• [Source information]:

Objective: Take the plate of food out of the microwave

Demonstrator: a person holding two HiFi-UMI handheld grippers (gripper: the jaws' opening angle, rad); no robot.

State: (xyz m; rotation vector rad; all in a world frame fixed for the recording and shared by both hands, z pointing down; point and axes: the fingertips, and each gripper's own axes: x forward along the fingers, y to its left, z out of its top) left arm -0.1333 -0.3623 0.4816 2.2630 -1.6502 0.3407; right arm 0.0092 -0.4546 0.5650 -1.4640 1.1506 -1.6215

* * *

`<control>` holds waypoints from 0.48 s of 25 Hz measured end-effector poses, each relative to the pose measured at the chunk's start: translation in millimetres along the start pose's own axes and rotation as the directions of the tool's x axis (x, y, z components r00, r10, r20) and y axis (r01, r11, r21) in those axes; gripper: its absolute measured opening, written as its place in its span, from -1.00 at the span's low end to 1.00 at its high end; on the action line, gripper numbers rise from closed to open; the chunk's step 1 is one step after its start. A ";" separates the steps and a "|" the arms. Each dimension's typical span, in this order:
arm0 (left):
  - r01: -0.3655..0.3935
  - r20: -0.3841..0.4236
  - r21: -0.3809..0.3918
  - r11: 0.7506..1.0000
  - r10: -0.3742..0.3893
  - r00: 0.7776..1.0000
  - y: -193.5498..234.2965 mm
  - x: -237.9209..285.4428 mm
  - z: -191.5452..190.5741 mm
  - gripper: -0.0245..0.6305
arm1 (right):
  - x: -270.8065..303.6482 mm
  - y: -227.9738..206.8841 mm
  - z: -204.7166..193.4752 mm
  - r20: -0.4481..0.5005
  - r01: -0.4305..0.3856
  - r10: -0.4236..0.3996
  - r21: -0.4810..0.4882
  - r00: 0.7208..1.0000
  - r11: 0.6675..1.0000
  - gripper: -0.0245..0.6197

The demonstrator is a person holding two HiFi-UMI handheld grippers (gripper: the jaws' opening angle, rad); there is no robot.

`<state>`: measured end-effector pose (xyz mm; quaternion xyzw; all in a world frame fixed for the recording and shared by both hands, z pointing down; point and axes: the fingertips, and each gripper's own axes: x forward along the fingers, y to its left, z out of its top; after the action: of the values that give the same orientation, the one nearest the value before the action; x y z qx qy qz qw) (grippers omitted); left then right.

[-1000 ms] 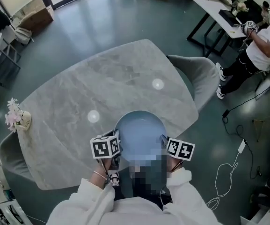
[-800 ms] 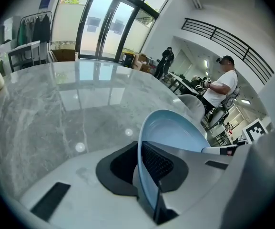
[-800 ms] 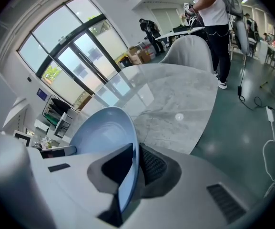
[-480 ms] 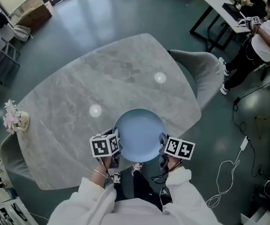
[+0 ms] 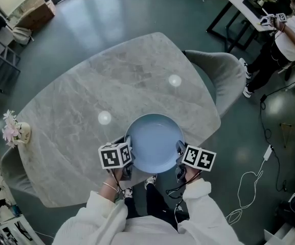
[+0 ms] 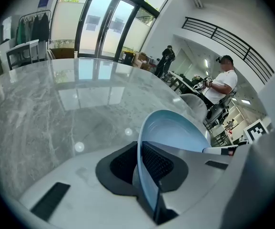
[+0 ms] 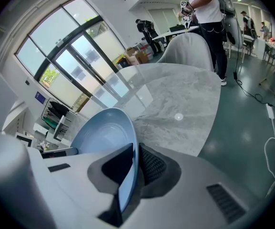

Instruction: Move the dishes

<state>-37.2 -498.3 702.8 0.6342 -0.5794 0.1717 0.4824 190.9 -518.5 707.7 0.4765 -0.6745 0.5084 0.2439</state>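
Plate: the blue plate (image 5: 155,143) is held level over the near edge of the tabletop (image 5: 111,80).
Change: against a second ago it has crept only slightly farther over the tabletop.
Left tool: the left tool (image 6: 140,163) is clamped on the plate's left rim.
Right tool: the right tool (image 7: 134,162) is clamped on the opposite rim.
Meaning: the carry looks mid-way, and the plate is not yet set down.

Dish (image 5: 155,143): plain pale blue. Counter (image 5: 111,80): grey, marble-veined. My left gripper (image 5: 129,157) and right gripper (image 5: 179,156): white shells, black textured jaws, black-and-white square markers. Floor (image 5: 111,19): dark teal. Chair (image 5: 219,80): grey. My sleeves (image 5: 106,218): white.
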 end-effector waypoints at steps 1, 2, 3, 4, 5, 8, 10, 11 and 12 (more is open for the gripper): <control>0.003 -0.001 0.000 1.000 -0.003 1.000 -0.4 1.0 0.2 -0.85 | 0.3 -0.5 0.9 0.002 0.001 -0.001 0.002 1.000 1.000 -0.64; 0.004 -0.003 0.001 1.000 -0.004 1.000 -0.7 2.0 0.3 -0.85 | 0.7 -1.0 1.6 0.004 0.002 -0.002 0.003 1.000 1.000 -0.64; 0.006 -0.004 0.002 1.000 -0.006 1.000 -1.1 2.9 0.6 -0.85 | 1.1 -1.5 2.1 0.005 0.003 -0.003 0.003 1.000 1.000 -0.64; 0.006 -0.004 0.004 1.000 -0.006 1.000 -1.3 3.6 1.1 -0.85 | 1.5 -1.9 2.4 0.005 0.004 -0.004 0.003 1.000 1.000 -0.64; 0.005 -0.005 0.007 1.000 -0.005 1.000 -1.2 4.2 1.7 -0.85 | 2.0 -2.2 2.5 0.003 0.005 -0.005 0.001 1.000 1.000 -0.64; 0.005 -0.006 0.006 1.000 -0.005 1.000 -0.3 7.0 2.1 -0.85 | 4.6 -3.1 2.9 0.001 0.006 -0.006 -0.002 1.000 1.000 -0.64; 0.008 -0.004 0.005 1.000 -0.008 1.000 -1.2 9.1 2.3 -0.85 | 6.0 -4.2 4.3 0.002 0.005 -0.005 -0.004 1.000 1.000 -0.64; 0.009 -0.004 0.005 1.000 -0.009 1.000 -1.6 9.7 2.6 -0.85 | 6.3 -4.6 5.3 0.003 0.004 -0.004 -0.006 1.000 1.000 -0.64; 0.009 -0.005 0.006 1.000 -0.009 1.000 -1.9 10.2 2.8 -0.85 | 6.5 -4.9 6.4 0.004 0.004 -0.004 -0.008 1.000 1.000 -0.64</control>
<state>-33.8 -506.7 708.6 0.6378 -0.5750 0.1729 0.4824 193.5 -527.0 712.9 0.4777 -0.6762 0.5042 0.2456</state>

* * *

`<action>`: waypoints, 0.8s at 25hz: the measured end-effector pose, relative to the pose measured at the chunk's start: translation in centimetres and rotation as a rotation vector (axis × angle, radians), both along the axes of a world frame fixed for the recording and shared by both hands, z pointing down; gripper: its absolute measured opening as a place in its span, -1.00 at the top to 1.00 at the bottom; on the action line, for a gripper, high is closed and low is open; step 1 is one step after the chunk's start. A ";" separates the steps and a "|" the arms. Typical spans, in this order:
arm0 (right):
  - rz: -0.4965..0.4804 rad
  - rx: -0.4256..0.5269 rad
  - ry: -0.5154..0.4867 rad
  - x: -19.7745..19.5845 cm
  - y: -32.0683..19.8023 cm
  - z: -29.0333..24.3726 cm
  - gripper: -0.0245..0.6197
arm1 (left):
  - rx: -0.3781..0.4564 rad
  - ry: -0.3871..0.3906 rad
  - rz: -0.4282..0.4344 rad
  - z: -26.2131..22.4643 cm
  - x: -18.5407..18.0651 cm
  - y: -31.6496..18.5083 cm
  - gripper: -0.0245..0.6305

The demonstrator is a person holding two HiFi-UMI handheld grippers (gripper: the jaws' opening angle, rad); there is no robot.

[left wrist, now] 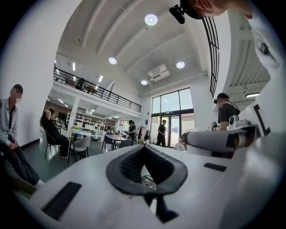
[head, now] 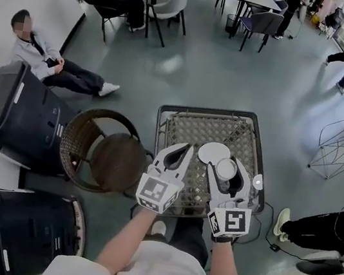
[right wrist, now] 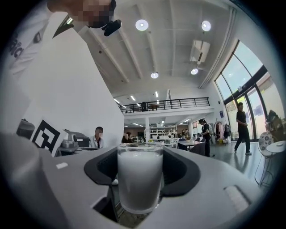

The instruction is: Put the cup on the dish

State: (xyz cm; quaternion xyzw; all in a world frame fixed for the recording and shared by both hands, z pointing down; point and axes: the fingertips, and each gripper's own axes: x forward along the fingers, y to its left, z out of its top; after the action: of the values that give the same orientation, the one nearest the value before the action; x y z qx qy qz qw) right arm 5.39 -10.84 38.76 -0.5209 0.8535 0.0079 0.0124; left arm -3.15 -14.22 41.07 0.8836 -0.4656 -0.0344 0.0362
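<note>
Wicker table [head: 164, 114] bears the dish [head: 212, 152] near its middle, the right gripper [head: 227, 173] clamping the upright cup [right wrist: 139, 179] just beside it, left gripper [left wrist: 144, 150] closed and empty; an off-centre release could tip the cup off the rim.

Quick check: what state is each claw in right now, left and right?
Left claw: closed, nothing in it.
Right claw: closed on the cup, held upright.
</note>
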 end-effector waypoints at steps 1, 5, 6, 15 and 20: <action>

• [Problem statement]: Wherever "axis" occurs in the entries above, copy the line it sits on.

• [Result for this task]:
`<control>` holds waypoints from 0.48 s of 25 Hz measured end-effector poses, each relative to the pose measured at the chunk's start: translation in millimetres along the start pose's own axes and rotation as the directions of the tool's x axis (x, y, z components r00, r10, r20) and y axis (r01, r11, r21) in those axes; gripper: its absolute measured opening, written as its place in its span, from -1.00 at the span's low end to 1.00 at its high end; on the action line, gripper numbers rise from closed to open; the chunk's step 1 is one step after its start. A ";" separates the steps and a "|" the arms. Each dimension's typical span, in this order:
`<action>`: waypoints, 0.8s at 25hz: the measured end-effector pose, relative to the pose measured at the chunk's start: translation in centimetres and rotation as a rotation vector (axis × angle, radians), both along the axes of a world frame fixed for the recording and shared by both hands, z pointing down; gripper: its absolute measured opening as a place in its span, -1.00 at the top to 1.00 at the bottom; on the action line, for a gripper, high is closed and low is open; step 1 is one step after the chunk's start. A ";" separates the steps and a "|" the arms. Typical spans, in this order:

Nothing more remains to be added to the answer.